Reply to this email directly, view it on GitHub https://github.com/Islandora-CLAW/CLAW/issues/828#issuecomment-392962933, or mute the thread https://github.com/notifications/unsubscribe-auth/AGn85xEod519P3O2cJd2DlhMI8VIK8Zpks5t3ccxgaJpZM4T6Wn1 .
-- Diego Pino Navarro Digital Repositories Developer Metropolitan New York Library Council (METRO)
I definitely am in favor of going with straight symfony for the long term. If given a chance to do it all over again, I think symfony probably would've been the better move from the start (oh hindsight).
I also am in favor of killing 5.6. It's just going to be build issue after build issue as time goes on.
But for now, can we just hash? This issue can be resolved with a lot less work. Switching to symfony seems more like something we'd do in a sprint.
@dannylamb ok, np, thanks for the feedback. Symfony 4 implementation was really straight forward and I was already doing the backport to symfony 3.2 (tiny changes for 5.6 folks), but I can just hash using the silex version, of course, I would have to drop ORM support and auto deployment of the schema to make this just a patch and not full-blown rewrite. Let me finish this stuff today in during the morning and I will share the Symfony rewritten piece, pull a quick fix for silex stuff, and other contributing related actions before the end of the day.
I mean, if you already have it done in Symfony...
I'll take what you give me. Just don't want to send you down a rabbit hole if you don't have to.
Just heads up (needs testing, having second thoughts about dateCreated, fields). Silex version (for those 5.6 folks) https://github.com/Islandora-CLAW/Crayfish/pull/46
I just merged the PR but I neglected to test Postgres first. 👎 The current version's migrate command only works for MySQL.
So, either we need to do a short-term fix and update the claw-playbook to use a valid postgres schema (I'm testing this option now) OR generate a migration for postgres (can you do that, @DiegoPino?) and update claw-playbook to issue the migration:migrate command.

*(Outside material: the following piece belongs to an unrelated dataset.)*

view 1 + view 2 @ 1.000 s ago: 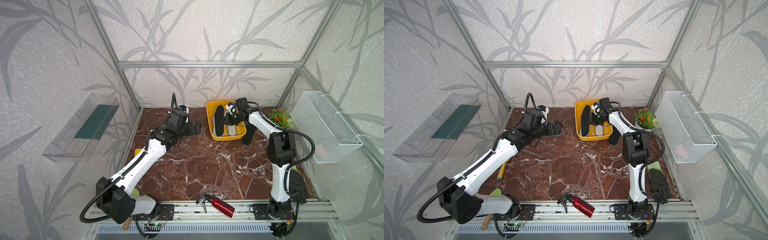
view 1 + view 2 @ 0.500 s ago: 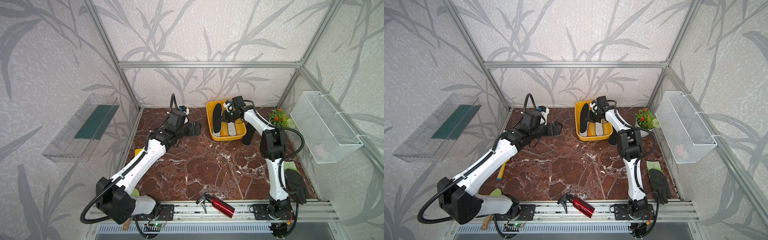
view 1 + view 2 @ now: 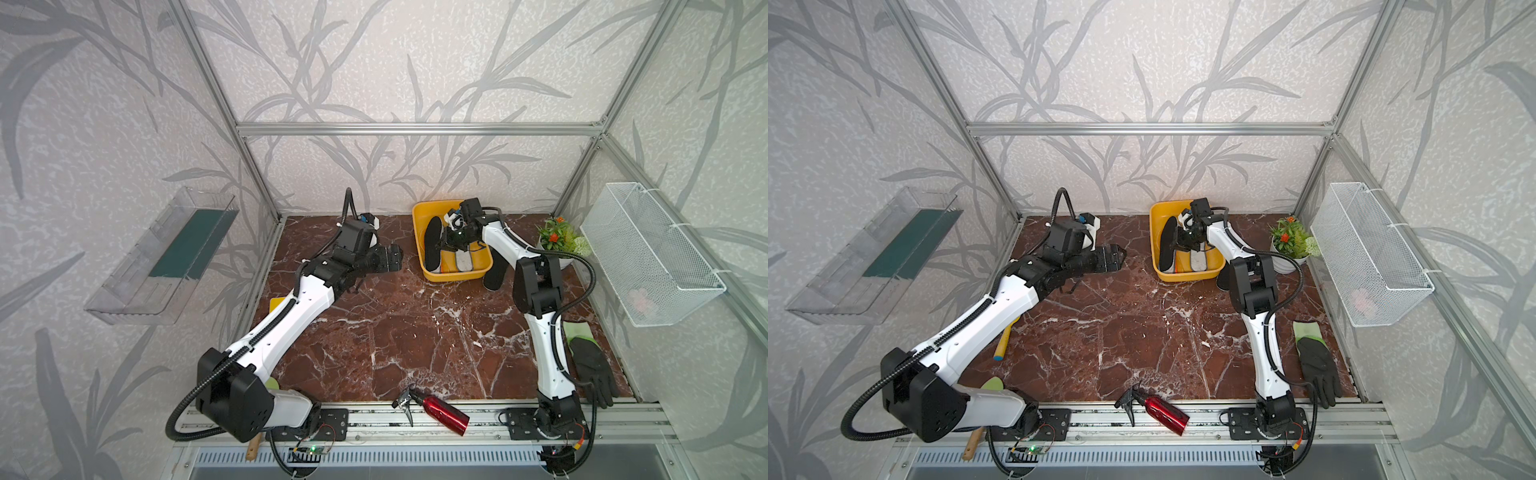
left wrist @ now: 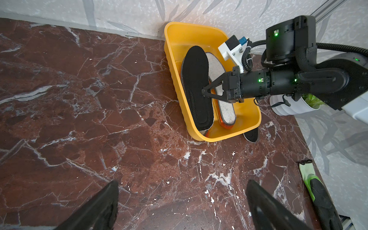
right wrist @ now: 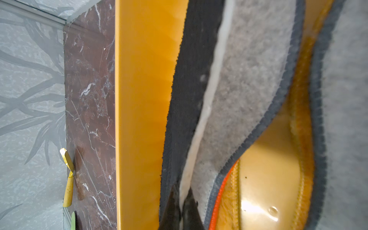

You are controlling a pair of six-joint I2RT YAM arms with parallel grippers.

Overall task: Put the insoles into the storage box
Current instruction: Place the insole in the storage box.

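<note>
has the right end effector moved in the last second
Yes. The right end effector, shut on the black insole, shifted left toward the box's left wall.

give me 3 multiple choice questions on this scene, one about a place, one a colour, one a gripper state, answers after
1. Where is the loose black insole?
A. on the table beside the box
B. inside the box
C. on the box's rim

2. What colour is the box?
A. white
B. yellow
C. red

3. What state is the right gripper in?
A. open
B. shut on nothing
C. shut on the boxed black insole

Answers:
1 A: it shows on the marble just outside the box's wall.
2 B: its walls are yellow all round.
3 C: the fingertips pinch that insole's edge.
</note>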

@seth-shaw-unlvI can issue a new pull for Postgres, can you manually test the SQL i wrote there to see if it works on Postgres? Since DBAL is pretty engine dependent, means yeah, you can swap engines in your config, but the moment you start writing SQL queries manually like CRAYFISH did you could end in an issue.
What about this??
https://symfony.com/doc/current/doctrine/multiple_entity_managers.html (see the multiple ones)

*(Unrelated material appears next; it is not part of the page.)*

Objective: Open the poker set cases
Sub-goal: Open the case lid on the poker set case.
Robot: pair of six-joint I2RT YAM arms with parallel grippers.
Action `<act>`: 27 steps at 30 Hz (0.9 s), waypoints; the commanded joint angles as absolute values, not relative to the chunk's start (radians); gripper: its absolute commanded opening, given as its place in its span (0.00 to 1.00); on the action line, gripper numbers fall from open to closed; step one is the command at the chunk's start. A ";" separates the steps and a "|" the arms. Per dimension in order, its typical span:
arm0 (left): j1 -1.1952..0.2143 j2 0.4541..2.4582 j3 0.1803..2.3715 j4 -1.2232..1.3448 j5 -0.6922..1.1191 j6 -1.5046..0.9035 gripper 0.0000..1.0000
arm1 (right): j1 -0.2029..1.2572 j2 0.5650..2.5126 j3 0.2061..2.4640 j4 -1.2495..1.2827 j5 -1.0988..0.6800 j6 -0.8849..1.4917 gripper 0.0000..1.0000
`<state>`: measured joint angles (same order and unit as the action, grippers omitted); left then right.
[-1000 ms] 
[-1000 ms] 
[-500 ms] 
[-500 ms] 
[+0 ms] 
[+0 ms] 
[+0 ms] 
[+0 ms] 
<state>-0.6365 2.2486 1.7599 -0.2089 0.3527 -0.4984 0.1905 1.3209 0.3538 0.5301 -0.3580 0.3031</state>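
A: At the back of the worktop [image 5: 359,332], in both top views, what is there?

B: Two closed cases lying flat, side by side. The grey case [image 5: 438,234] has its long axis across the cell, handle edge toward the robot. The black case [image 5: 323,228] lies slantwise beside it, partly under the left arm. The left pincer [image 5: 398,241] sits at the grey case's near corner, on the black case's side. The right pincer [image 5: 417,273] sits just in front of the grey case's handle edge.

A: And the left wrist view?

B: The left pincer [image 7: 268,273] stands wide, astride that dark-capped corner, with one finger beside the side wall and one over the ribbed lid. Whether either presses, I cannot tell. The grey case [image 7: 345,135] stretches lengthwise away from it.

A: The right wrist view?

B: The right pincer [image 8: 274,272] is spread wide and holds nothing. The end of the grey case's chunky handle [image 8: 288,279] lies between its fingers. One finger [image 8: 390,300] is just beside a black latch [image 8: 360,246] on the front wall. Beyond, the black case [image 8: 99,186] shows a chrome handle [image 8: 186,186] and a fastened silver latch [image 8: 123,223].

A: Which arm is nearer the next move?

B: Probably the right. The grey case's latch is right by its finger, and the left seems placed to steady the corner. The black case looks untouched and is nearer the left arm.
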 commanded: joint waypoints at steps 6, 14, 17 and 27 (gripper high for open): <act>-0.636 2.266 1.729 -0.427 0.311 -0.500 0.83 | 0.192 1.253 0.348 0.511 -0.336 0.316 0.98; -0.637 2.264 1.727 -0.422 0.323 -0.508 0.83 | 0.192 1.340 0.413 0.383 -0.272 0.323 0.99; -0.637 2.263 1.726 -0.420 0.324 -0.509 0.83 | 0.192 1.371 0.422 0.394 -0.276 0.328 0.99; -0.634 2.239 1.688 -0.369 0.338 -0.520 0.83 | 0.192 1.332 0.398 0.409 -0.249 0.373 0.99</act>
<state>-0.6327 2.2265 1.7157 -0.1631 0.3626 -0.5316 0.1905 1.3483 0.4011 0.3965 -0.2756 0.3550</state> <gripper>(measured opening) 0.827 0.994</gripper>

This will all be solved once we move to Symfony 4. For now, I can patch it up! (tomorrow sadly, kinda late with my OR2018 slides and 7.x release stuffd)

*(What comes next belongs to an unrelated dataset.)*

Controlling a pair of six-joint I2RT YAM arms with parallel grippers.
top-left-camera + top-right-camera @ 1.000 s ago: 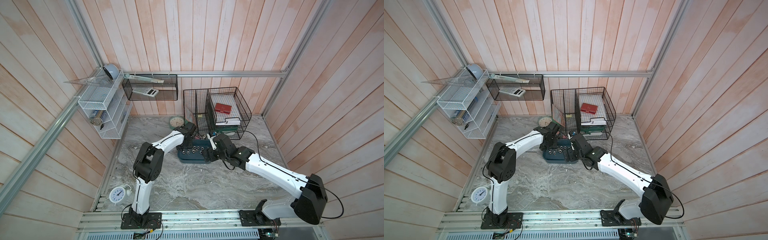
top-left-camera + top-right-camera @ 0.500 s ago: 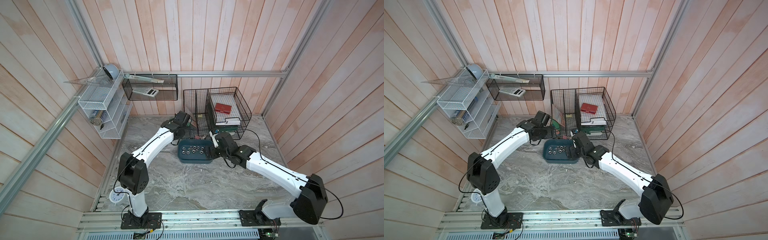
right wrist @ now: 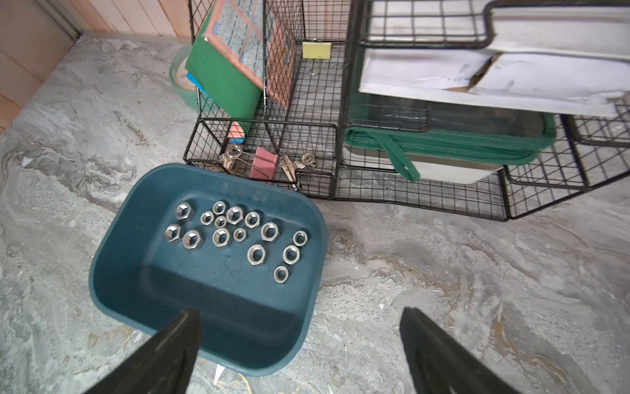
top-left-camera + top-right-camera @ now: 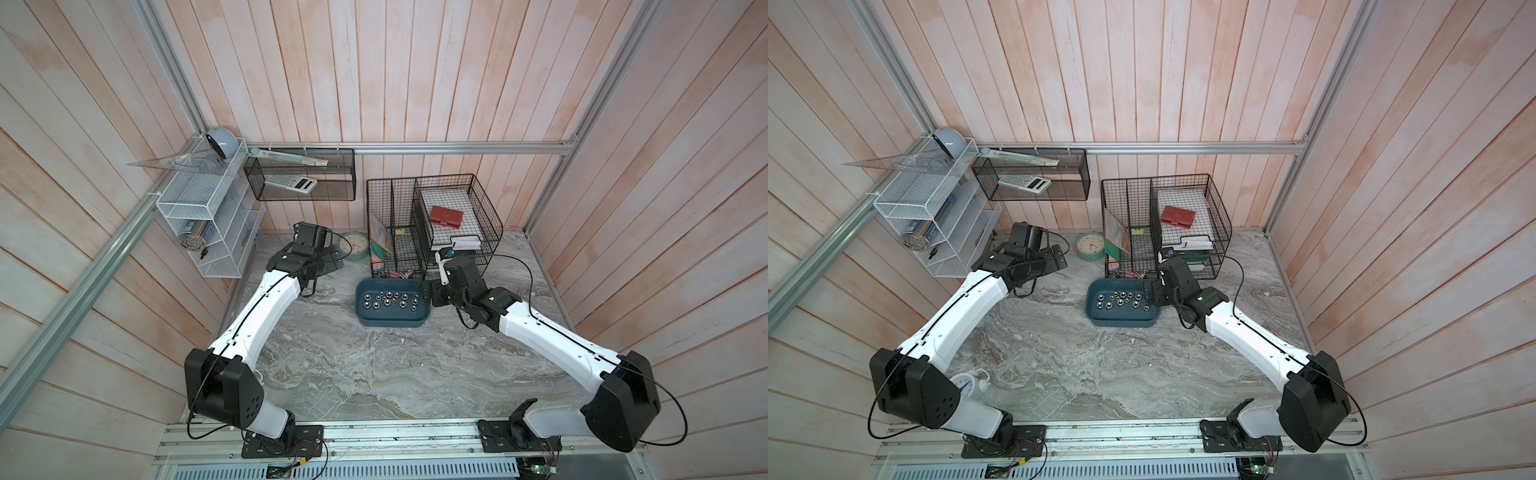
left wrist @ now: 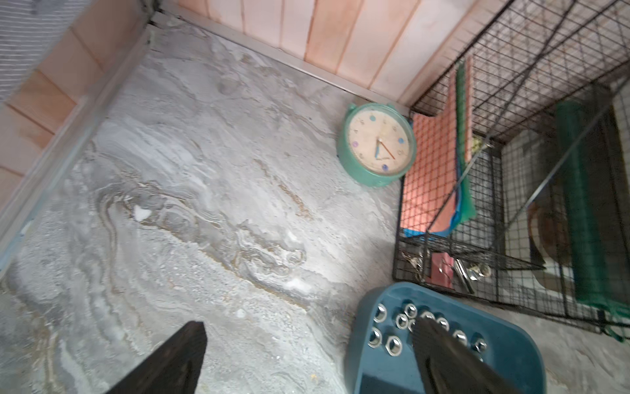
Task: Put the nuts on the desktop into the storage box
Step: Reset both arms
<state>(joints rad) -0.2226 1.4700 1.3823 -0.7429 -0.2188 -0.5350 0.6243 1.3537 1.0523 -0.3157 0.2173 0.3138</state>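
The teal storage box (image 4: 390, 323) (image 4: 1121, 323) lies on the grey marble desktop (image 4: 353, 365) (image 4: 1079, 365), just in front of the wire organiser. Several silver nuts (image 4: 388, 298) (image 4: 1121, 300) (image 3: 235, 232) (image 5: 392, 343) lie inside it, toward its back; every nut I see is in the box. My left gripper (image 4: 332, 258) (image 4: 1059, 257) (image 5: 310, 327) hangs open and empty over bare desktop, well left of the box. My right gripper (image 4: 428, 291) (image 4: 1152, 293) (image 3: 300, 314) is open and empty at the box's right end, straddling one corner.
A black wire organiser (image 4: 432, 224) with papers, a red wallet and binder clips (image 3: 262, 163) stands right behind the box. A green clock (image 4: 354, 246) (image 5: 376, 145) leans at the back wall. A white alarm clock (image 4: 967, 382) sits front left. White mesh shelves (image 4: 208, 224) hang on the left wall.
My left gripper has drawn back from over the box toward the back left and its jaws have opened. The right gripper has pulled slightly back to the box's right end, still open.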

@seth-shaw-unlv or do you prefer a quicker fix and just do?
if ('mysql' == $this->connection->getDatabasePlatform()->getName()) {
$this->DoSQLthatone;
}
elseif
('postgress' == $this->connection->getDatabasePlatform()->getName()) {
$this->DoSQLother;
}
I think I was overreacting with urgency. claw-playbook is tagged against Crayfish 0.0.1, so the recent merge doesn't impact anyone CentOS folks who are building in their own work-arounds at the moment anyway.
So, rather than a quick fix I think we should focus on getting #722 resolved (making sure it works for both mysql and postgres).
I'm going to check into whether this is a problem with CentOS7's stock version of MySQL, but I'm trying with PostgreSQL for the moment.